On March 5, 1950, as the young state of Israel was struggling with waves of immigrants and under a severe austerity policy, Prime Minister David Ben-Gurion wrote to the then Minister of Treasury, Eliezer Kaplan:
[…] Above all we are obliged to redeem Hebrew Literature. There are thousands of manuscripts scattered in various libraries, left there, neglected. Only a few were printed […] but the majority […] have not been published. Many manuscripts were lost due to the troubles of time and the atrocities of enemies. Who knows how many were extinct during WW II, intentionally or coincidentally. I do not see a possibility to get hold of the original Manuscripts bring them all to Israel, but photos […] are as valuable as the original manuscripts, and that we should do, immediately […]
David Ben Gurion realized his vision, and established the Institution for Photocopies of Hebrew Manuscripts in the Israel National Library, where scholars from all over the world have access to every known Hebrew Manuscript. Tikkoun-Sofrim belongs to a pipeline of related projects which aspire to transform this vision to the standards of the 21st century, making all Hebrew Manuscripts available both as image and as digitized texts, both for scholars and for the public. This pipeline includes the digitization of images and their web availability (Ktiv in the Israel National Library, https://web.nli.org.il/sites/nlis/en/manuscript and the Friedberg Project for fragments of the Cairo Geniza (https://fgp.genizah.org/)) and projects aimed at the systematic production of digitized texts with the help of the crowd. Following a previous trial in crowdsourcing for manual transcription of Cairo Genizah fragments (https://www.scribesofthecairogeniza.org/), we turned in this project to combine machine learning based automatic transcription with crowdsourcing. The transcribed texts may be used in combined text+images viewers, such as those developed in the Sofer Mahir project (https://sofermahir.hypotheses.org/) for the canonical rabbinic text of the Mishnah, as well as for big-data and distant reading analysis.

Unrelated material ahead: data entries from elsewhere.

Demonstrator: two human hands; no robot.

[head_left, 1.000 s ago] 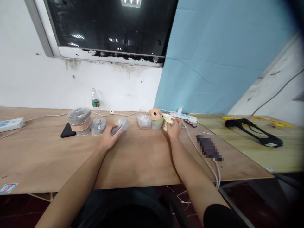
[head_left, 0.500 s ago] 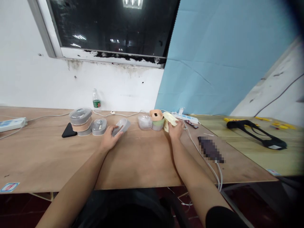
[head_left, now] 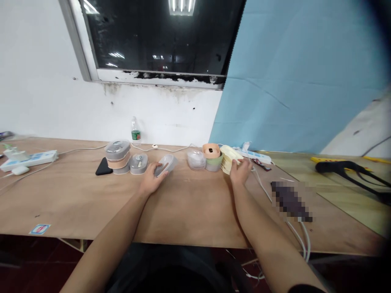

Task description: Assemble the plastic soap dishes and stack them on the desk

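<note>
My left hand [head_left: 154, 178] is closed on the near edge of a grey translucent oval container [head_left: 168, 162], which is tilted on the table. My right hand [head_left: 241, 171] has its thumb and fingers on the right side of a stack of cream-coloured oval pieces [head_left: 227, 160]. Left of that stack, an orange piece [head_left: 211, 150] with a dark cutout rests on a green piece [head_left: 214, 162]. Beside them are clear plastic pieces [head_left: 196, 158]. A grey lidded oval box [head_left: 139, 164] stands left of my left hand.
Farther left, a stack of grey and orange boxes [head_left: 117, 156] stands beside a black phone-like object [head_left: 104, 167]. A bottle [head_left: 135, 131] is against the wall. Power strips [head_left: 45, 156] lie at both sides. Cables and a pixelated dark object [head_left: 291, 201] lie on the right.
The view has swung left, so everything sits farther right in the picture. My hands stay at the grey container and the cream stack, with only slight finger shifts.
</note>
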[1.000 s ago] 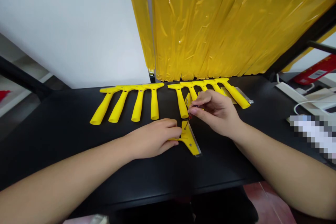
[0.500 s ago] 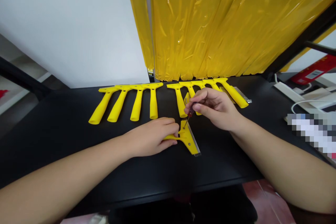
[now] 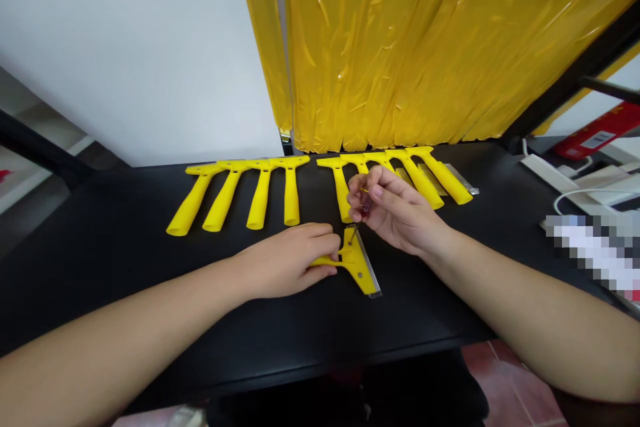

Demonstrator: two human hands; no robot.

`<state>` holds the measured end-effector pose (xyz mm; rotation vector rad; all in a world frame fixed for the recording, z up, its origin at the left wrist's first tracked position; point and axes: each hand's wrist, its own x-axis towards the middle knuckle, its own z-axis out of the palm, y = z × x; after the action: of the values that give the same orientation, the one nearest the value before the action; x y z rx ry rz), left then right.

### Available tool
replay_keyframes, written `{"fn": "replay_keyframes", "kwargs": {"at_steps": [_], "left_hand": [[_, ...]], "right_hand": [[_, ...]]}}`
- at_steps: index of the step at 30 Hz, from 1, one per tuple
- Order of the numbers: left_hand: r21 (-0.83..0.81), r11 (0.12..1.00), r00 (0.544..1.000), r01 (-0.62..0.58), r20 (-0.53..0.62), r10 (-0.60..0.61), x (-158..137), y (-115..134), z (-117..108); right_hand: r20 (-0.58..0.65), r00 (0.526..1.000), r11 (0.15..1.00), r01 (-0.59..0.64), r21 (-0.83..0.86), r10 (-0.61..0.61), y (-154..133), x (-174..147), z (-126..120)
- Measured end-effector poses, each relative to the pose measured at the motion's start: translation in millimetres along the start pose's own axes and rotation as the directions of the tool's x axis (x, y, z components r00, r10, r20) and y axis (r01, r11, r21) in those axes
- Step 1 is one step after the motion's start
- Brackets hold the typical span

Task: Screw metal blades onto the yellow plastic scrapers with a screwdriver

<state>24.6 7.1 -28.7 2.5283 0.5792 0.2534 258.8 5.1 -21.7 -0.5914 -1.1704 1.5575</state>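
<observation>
My left hand (image 3: 303, 259) is closed around the handle of a yellow scraper (image 3: 356, 263), which lies on the black table with its head to the right. A metal blade strip runs along the head's right edge, and two screws show on its face. In my right hand (image 3: 395, 207) is a small screwdriver (image 3: 365, 211) with a dark red handle, pinched between thumb and fingers. Its thin shaft slants down to the upper screw (image 3: 351, 243) of the scraper head. My fingers hide part of the screwdriver's handle.
Several yellow scraper handles (image 3: 257, 197) stand in a row behind my left hand, and more (image 3: 423, 183) lie behind my right. A clear-wrapped blade strip (image 3: 463, 180) lies at the far right. White trays (image 3: 560, 180) and a cable occupy the right side. Yellow plastic sheeting (image 3: 400, 47) hangs behind.
My right hand has shifted slightly and its fingers have turned around the screwdriver's handle. The tip stays at the upper screw. My left hand and the scraper remain nearly in place.
</observation>
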Motion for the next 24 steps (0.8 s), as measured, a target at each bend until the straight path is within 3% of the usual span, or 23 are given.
{"fn": "replay_keyframes", "kwargs": {"at_steps": [4,8,15,20,24], "left_hand": [[0.006,1.000,1.000,0.006,0.023,-0.006,0.9,-1.2,-0.1],[0.006,1.000,0.999,0.006,0.031,-0.006,1.4,-1.0,-0.6],[0.008,1.000,0.999,-0.028,0.022,0.028,1.0,-1.3,-0.4],[-0.032,0.999,0.999,-0.011,0.030,0.012,0.9,-2.8,-0.1],[-0.045,0.999,0.999,-0.016,0.032,0.017,1.6,-3.4,0.0]], "right_hand": [[0.080,0.995,0.998,-0.064,-0.028,0.066,-0.9,-0.5,-4.6],[0.151,0.985,0.994,-0.091,0.058,0.082,0.9,-5.3,0.3],[0.078,0.996,0.999,-0.044,-0.001,0.044,0.0,-3.3,3.5],[0.139,0.989,0.987,-0.077,0.144,0.057,2.7,-3.9,3.7],[0.110,0.994,0.980,-0.045,0.193,0.024,4.5,-6.5,7.4]]}}
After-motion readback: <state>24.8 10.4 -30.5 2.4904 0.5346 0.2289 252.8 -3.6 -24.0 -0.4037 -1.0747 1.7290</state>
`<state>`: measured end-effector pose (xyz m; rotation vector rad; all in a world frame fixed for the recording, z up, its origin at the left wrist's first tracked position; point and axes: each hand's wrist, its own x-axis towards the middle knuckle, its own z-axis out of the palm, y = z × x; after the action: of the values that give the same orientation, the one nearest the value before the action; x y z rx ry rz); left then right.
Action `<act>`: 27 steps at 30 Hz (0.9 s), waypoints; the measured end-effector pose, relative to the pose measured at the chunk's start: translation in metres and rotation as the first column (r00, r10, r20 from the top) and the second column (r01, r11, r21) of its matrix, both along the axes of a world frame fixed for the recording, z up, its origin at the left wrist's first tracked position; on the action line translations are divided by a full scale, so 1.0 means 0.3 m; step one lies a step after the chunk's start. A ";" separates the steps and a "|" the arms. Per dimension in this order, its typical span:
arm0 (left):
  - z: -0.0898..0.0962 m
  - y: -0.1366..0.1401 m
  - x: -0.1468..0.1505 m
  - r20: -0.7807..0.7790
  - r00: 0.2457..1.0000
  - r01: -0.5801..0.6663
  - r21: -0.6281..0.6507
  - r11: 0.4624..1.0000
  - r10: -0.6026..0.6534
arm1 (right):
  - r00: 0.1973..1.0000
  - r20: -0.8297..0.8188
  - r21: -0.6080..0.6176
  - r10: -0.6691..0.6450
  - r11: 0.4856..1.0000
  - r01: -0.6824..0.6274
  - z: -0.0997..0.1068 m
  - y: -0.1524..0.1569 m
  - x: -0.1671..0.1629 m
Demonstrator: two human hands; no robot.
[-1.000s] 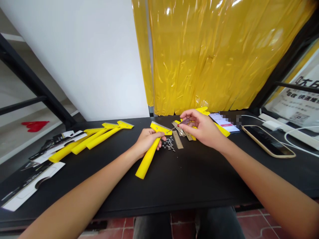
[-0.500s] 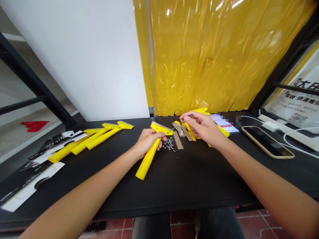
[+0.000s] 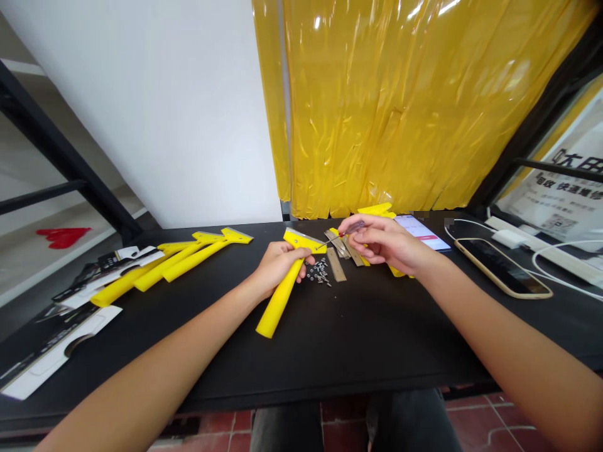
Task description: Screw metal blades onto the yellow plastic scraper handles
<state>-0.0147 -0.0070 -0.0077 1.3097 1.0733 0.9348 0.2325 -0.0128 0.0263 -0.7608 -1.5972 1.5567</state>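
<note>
My left hand (image 3: 281,267) is closed around the neck of a yellow scraper (image 3: 276,306), whose wide head points away from me and whose handle slants toward me. Between the fingers of my right hand (image 3: 384,242) is a screwdriver (image 3: 335,238) with a thin metal shaft. Its tip meets the right part of the scraper's head, where a small screw seems to sit. Just right of my left hand lies a loose pile of small screws and nuts (image 3: 320,272). Flat blades in brownish wrapping (image 3: 336,265) lie beside the pile, partly under my right hand.
Several yellow scrapers (image 3: 193,260) lie at the left, near black-and-white card sleeves (image 3: 61,351). More yellow pieces (image 3: 375,209) are behind my right hand. A phone with a lit screen (image 3: 419,231), a dark phone (image 3: 502,267) and a white power strip (image 3: 546,248) with cables occupy the right.
The fingers of my right hand have shifted and turned on the screwdriver's handle, with the lower fingers now more curled. The tip stays at the scraper's head; my left hand hardly moves.
</note>
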 end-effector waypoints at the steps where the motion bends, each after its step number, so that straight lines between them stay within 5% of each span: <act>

The workflows, algorithms and models developed in this project can be applied to any corpus of handwritten texts, as recently demonstrated in eScriptorium, which provide a generalized GUI for digital recognition of handwritten documents using machine learning techniques (https://www.escriptorium.fr/).
In order to realize our goal of making handwritten documents more accessible to a wider audience, we need to ensure correct transcription of the handwritten manuscripts. The Tikkoun Sofrim project, implements a framework which includes the following stages:
- Handwritten text recognition (HTR) based automatic transcription of manuscripts
- Crowdsourcing platform for correction of automatic transcription.
- Aggregation of crowd-source data to produce a recommended agreed text.
- Enveloping the texts with metadata through XML-TEI and adequate (Canonical Text Service (CTS).
- Sharing the text in single mode (i.e. library viewers presenting a single manuscript in a correlated image and text mode) and multiple
mode (critical digital edition presenting the variety of MS of a given work, with additional data layers such as references, parallel sources etc.).
The website focuses on the first three stages of which the project has reached, the first stage of HTR, followed by a crowd-sourcing second stage of manual correction of the automatic transcription and the third stage of aggregating the results. Recently we presented a model for implementation of the fourth stage . As a case study, the Hebrew Midrash Tanchuma manuscripts were selected.
Unlike previous efforts, Tikkoun Sofrim is (to the best of our knowledge) the first project aimed at combining HTR with crowdsourcing CATTI for correcting HTR for ongoing transcription of complete literary documents. It is also the first and so far only one to be fully Open Source with regard to both the machine learning and user interface components.